Stored data:
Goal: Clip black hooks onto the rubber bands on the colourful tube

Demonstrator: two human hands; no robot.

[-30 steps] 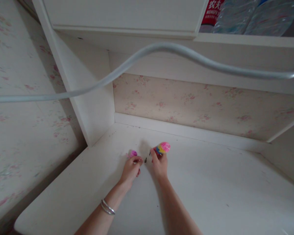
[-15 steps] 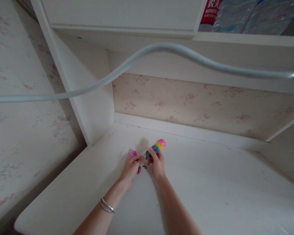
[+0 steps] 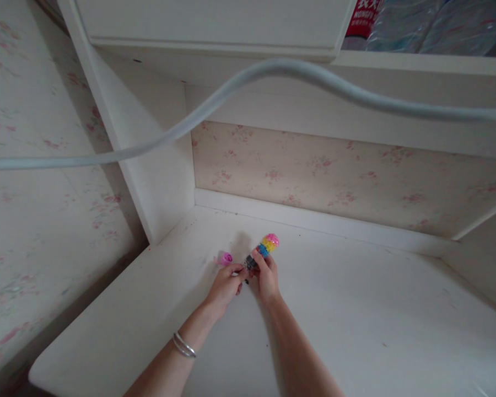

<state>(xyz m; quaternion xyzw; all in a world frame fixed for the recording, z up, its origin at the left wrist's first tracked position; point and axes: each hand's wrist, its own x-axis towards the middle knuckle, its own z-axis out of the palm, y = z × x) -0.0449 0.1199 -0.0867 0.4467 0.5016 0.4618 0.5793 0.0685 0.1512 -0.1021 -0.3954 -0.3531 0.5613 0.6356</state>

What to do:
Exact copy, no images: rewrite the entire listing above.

Answer section:
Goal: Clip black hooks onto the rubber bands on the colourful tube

Demonstrator: two human hands; no robot.

[-30 steps] 
[-15 steps] 
[+0 steps] 

<state>(xyz m; quaternion xyzw; all in a world frame fixed for the recording, z up, its origin at the left wrist's first tracked position; point and axes: each hand's wrist, its own x-axis towards the middle knuckle, its own z-axis out of the palm, y = z × x) -0.0449 0.1199 -0.0867 0.4467 0.5016 0.4618 0.5793 0.0685 0.1512 -0.1021 -0.3954 -0.3531 0.5613 0.6356</state>

This exercise has nothing more to it.